Die dritte Staffel von „Daredevil: Born Again” startet im März 2027 auf Disney+, gedreht ist sie bereits. Sie bringt zum ersten Mal seit 2017 die Defenders wieder zusammen: Charlie Cox, Krysten Ritter als Jessica Jones, Mike Colter als Luke Cage und Finn Jones als Danny Rand stehen im bestätigten Ensemble. Matt Murdock sitzt im Gefängnis, Wilson Fisk ist entmachtet und im Exil. Alles dazu haben wir im Überblick zu Staffel 3 gesammelt.

Für die Hand ist das die logische Adresse – zumal Elodie Yung auf Set-Aufnahmen als Elektra Natchios zu sehen ist, jener Figur, die in den Comics enger mit dem Orden verbunden ist als jede andere. Offiziell bestätigt hat Marvel ihre Rückkehr nie, und auf welcher Seite sie steht, ist ebenfalls offen; kursierendes Material zeigt sie im Kampf gegen Daredevil. Wer die Figur einordnen will, findet ihren Werdegang auf unserer Elektra-Seite.

Hier liegt der eigentliche Haken. Der Vertrag zwischen Sony und Marvel Studios deckt ausschließlich Kinofilme ab. Serien wie „Daredevil: Born Again” dürfen auf Spider-Man anspielen, seinen Namen aber ohne Sonys Zustimmung nicht aussprechen. Der Film hat also eine Verbindung aufgebaut, die die Serie formal nicht einlösen kann – Tom Holland selbst hat gegenüber Empire gesagt, er würde sich für Bernthals Einsatz gern mit einem Auftritt revanchieren und wolle sehen, wie eine R-Rated-Version von Spider-Man aussieht. Möglich wäre das nur über einen neuen Deal.

Was die Autoren bewusst offengelassen haben

Dass Lücken im Film kein Versehen sind, sagen die Autoren selbst. Auf die gemeinsame Vorgeschichte von Spider-Man und Punisher auf Staten Island angesprochen, antwortete Drehbuchautor Erik Sommers gegenüber dem Hollywood Reporter, er glaube nicht, dass irgendjemand wisse, was auf Staten Island passiert sei. Die beiden Figuren behandeln ihre Vergangenheit als abgemacht – erzählt wird sie nicht.

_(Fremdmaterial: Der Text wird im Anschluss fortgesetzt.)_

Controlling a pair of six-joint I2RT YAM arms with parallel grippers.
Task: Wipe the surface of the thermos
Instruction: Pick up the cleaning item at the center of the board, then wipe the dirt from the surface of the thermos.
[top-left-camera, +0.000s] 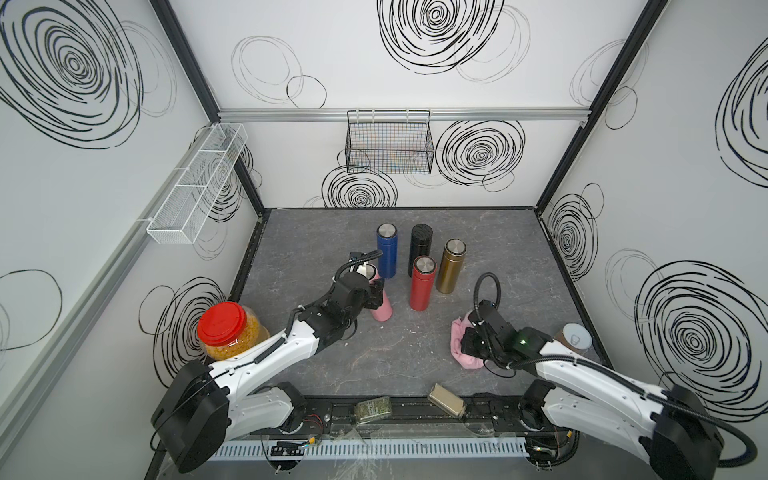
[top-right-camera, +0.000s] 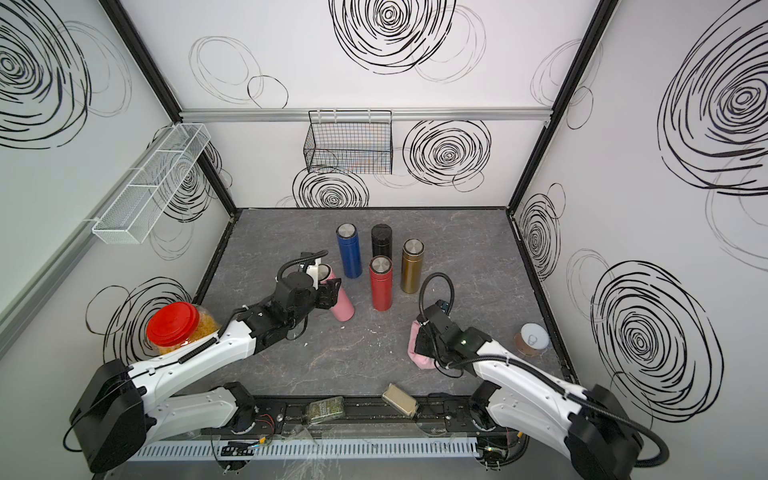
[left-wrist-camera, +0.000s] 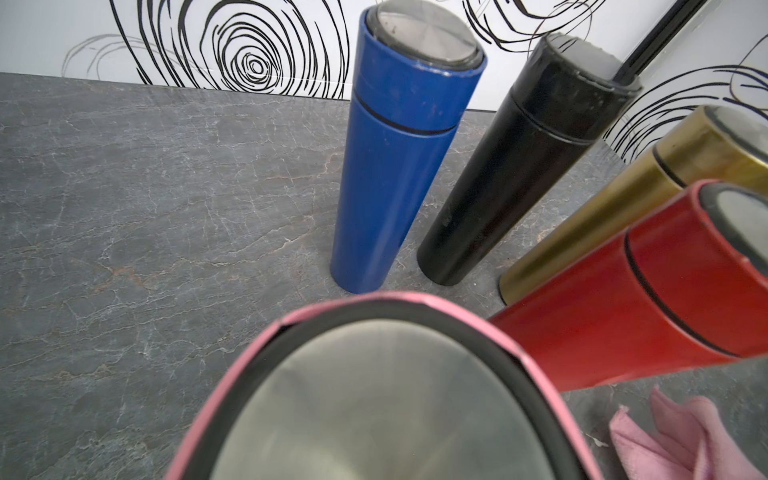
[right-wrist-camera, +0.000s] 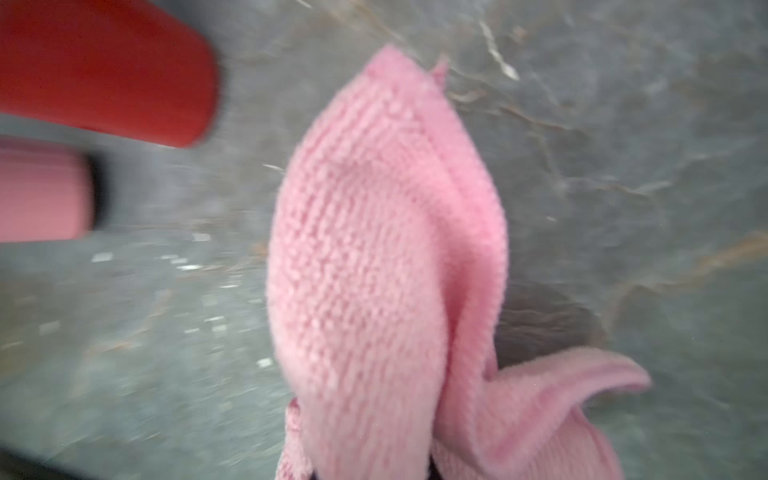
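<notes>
A pink thermos (top-left-camera: 382, 307) with a steel lid (left-wrist-camera: 386, 399) stands left of the other flasks, leaning a little. My left gripper (top-left-camera: 375, 293) is shut on its upper body; the same grip shows in a top view (top-right-camera: 330, 293). A pink cloth (top-left-camera: 465, 355) lies bunched at the table's front right, and my right gripper (top-left-camera: 471, 341) is shut on it. The right wrist view shows the cloth (right-wrist-camera: 374, 249) standing up in folds out of the grip. Its fingertips are hidden by the fabric. Cloth and pink thermos are well apart.
Blue (top-left-camera: 386, 251), black (top-left-camera: 420, 245), gold (top-left-camera: 451, 266) and red (top-left-camera: 422, 284) thermoses stand close behind and right of the pink one. A red-lidded jar (top-left-camera: 220, 326) is front left and a can (top-left-camera: 575, 336) by the right wall. A herb jar (top-left-camera: 372, 409) and a tin (top-left-camera: 446, 401) lie at the front edge.
</notes>
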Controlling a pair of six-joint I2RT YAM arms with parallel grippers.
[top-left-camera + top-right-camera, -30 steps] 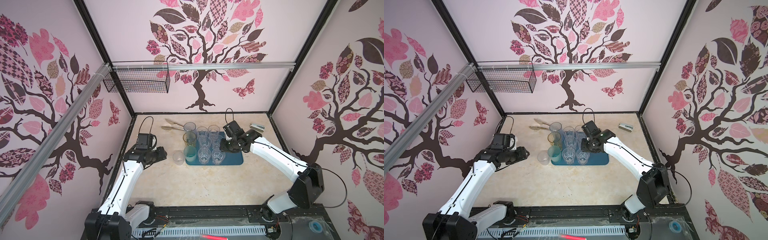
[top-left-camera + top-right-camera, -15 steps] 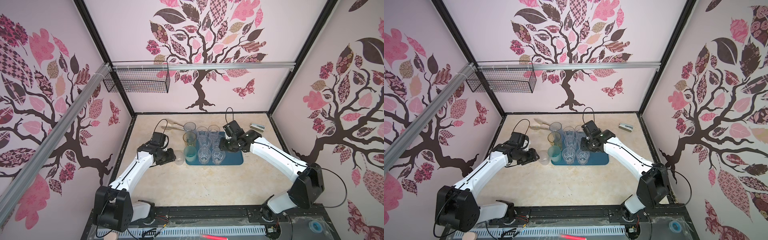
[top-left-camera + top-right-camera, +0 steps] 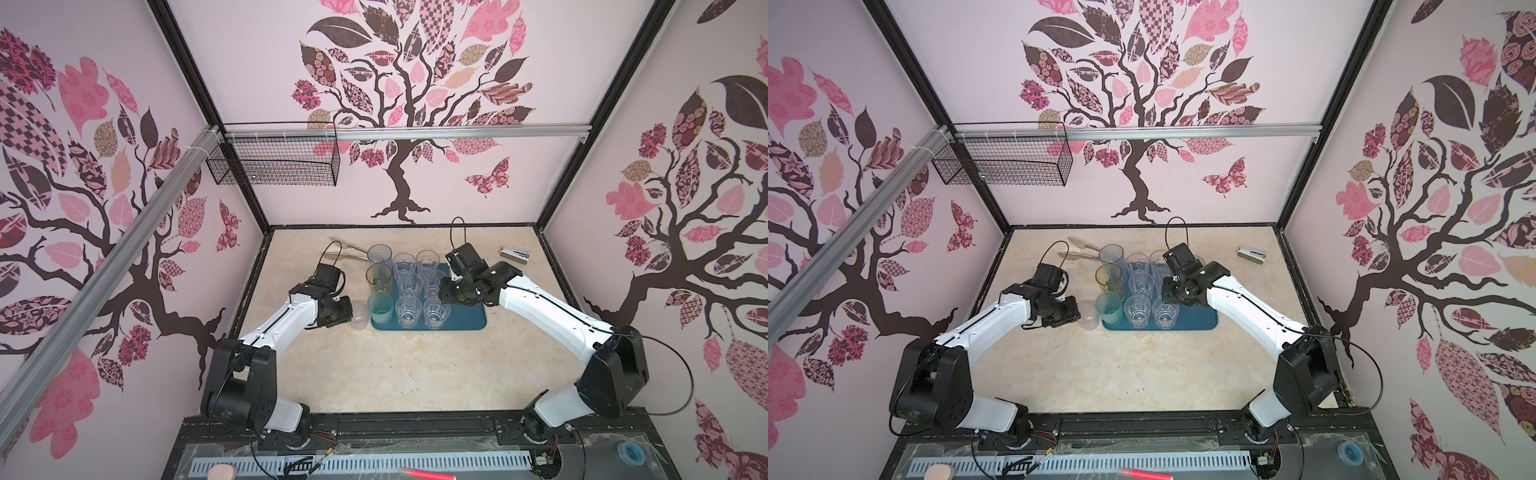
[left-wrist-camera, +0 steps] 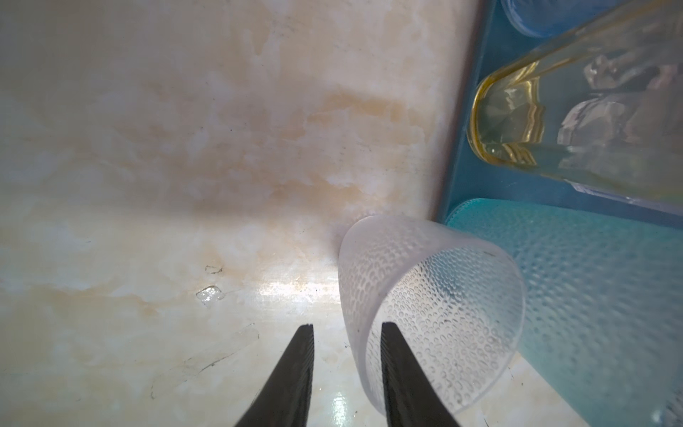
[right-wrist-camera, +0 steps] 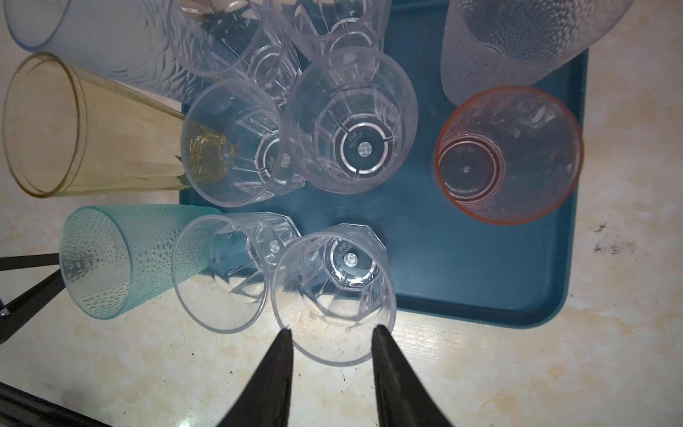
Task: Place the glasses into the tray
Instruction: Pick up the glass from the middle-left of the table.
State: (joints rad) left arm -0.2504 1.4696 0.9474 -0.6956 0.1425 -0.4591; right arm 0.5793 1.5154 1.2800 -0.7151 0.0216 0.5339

Auch sonst hat der Film spät umdisponiert: Jean Grey kam nach Angaben von Chris McKenna und Erik Sommers erst spät ins Drehbuch, als Ersatz für zwei verworfene Schurken, und die Eröffnungssequenz war ursprünglich ein Banküberfall. Ein Film, der seine Gegner noch in der Schreibphase austauscht, hat verständlicherweise keine feste Roadmap für einen Ninja-Orden im Gepäck.

Bleibt die Frage nach dem Gegenspieler, den viele erwartet hatten. Vincent D’Onofrios Kingpin ist im MCU gesetzt, war aber in „Spider-Man: Brand New Day” nicht dabei; belastbare Aussagen von Marvel Studios zu einem künftigen Auftritt in einem Spider-Man-Film gibt es bis heute nicht. Was über die Figur bekannt ist, steht auf unserer Kingpin-Seite, und warum ein fünfter Spider-Man-Film ohnehin noch warten muss, haben wir an anderer Stelle aufgeschrieben.

Unterm Strich: Der Film hat die Hand zurückgeholt und den Punisher gesellschaftsfähig gemacht. Die Ernte fährt aber jemand anderes ein – im März 2027, auf Disney+, in einer Serie, in der Peter Parker nicht einmal beim Namen genannt werden darf.